NLSQ addresses these challenges through:

- Automatic chunking and memory management
- Streaming data processing with zero data loss ()
- GPU/TPU acceleration via JAX
- Sparse matrix optimizations
- Mini-batch gradient descent for unlimited datasets

Automatic Large Dataset Detection
---------------------------------

The simplest approach is using ``curve_fit_large``, which automatically detects dataset size and chooses appropriate strategies:

.. code-block:: python

    import numpy as np
    import jax.numpy as jnp
    from nlsq import curve_fit_large, estimate_memory_requirements

    # First, let's estimate memory requirements
    n_points = 10_000_000  # 10 million points
    n_params = 3
    stats = estimate_memory_requirements(n_points, n_params)

    print(f"Dataset: {n_points:,} points, {n_params} parameters")
    print(f"Estimated memory: {stats.total_memory_estimate_gb:.2f} GB")
    print(f"Recommended chunks: {stats.n_chunks}")
    print(f"Chunk size: {stats.recommended_chunk_size:,}")
    print(f"Processing strategy: {stats.processing_strategy}")

**Example Output:**

.. code-block::

    Dataset: 10,000,000 points, 3 parameters
    Estimated memory: 1.34 GB
    Recommended chunks: 4
    Chunk size: 2,500,000
    Processing strategy: chunked

Now let's generate and fit this large dataset:

.. code-block:: python

    # Generate large synthetic dataset
    print("Generating data...")
    x = np.linspace(0, 5, n_points)

    # True parameters
    true_params = [2.5, 0.8, 0.3]

    # Add realistic noise
    y_true = true_params[0] * np.exp(-true_params[1] * x) + true_params[2]
    noise = np.random.normal(0, 0.05, n_points)
    y = y_true + noise

    print(f"Data size: x={x.shape}, y={y.shape}")
    print(f"Memory usage: ~{(x.nbytes + y.nbytes) / 1e6:.1f} MB")


    # Define model function using JAX
    def exponential_model(x, a, b, c):
        return a * jnp.exp(-b * x) + c


    # Fit using automatic large dataset handling
    print("Starting fit...")
    popt, pcov = curve_fit_large(
        exponential_model,
        x,
        y,
        p0=[2.0, 0.5, 0.2],
        memory_limit_gb=2.0,  # Limit memory usage
        show_progress=True,  # Show progress bar
    )

    # Display results
    param_errors = np.sqrt(np.diag(pcov))
    print("\nFitting Results:")
    print("=" * 40)
    param_names = ["Amplitude (a)", "Decay rate (b)", "Offset (c)"]

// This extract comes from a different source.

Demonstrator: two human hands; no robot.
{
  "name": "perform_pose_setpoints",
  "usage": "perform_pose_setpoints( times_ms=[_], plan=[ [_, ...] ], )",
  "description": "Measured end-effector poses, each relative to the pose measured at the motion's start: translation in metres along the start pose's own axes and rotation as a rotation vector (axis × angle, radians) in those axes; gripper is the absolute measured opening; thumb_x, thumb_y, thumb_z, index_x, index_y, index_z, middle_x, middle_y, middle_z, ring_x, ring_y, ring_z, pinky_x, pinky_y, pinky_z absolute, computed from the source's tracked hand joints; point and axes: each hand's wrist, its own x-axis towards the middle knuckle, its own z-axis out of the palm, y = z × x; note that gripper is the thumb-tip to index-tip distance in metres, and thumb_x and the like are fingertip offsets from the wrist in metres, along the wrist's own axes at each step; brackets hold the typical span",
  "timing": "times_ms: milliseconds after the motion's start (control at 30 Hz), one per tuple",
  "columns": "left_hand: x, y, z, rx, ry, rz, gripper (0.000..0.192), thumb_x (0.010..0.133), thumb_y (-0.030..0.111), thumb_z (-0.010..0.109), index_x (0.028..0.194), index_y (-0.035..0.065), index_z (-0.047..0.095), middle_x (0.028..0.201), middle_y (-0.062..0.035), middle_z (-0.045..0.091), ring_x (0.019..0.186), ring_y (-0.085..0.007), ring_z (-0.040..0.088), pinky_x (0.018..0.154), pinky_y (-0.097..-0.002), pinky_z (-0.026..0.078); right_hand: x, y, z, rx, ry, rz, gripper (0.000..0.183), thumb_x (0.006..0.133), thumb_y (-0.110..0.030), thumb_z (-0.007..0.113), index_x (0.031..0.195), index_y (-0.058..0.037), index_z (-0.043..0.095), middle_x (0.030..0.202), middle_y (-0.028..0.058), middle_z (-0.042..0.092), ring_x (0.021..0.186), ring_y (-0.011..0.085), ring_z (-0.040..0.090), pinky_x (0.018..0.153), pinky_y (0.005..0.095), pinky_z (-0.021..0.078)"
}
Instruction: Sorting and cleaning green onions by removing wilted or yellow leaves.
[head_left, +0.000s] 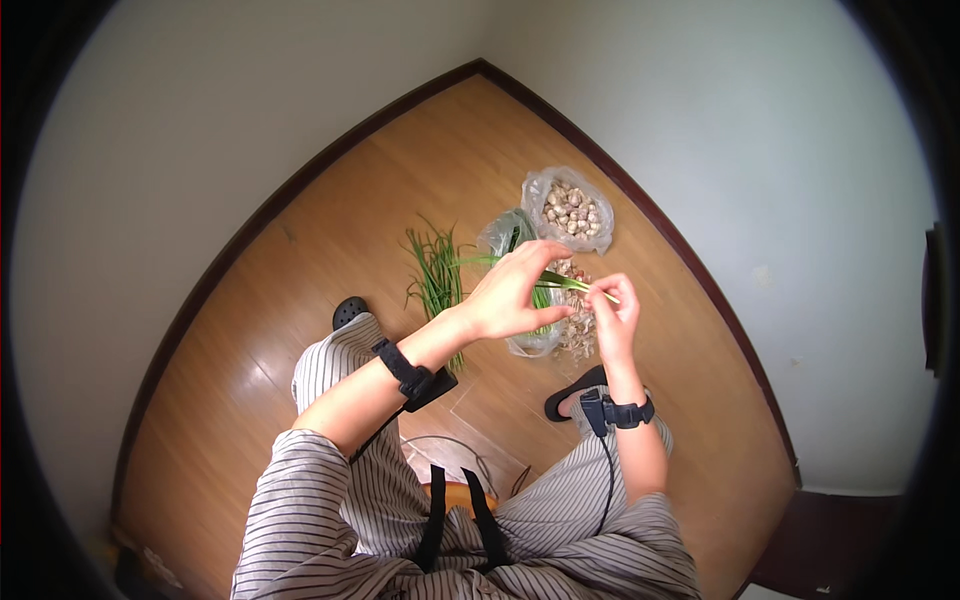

    for name, true_val, fit_val, error in zip(param_names, true_params, popt, param_errors):
        percent_error = 100 * abs(fit_val - true_val) / true_val
        print(f"{name}: {fit_val:.6f} ± {error:.6f}")
        print(f"  True value: {true_val}")
        print(f"  Error: {percent_error:.3f}%")
        print()

Manual Configuration with LargeDatasetFitter
---------------------------------------------

For more control over the fitting process, use the ``LargeDatasetFitter`` class:

.. code-block:: python

    from nlsq import LargeDatasetFitter
    from nlsq.streaming.large_dataset import LDMemoryConfig

    # Create custom configuration
    config = LDMemoryConfig(
        memory_limit_gb=4.0,  # Maximum memory usage
        min_chunk_size=50000,  # Minimum points per chunk
        max_chunk_size=2000000,  # Maximum points per chunk
        # : Streaming optimization automatically handles very large datasets
        use_streaming=True,  # Enable streaming for unlimited data
        streaming_batch_size=100000,  # Mini-batch size for streaming
    )

    # Create fitter with custom configuration
    fitter = LargeDatasetFitter(config=config)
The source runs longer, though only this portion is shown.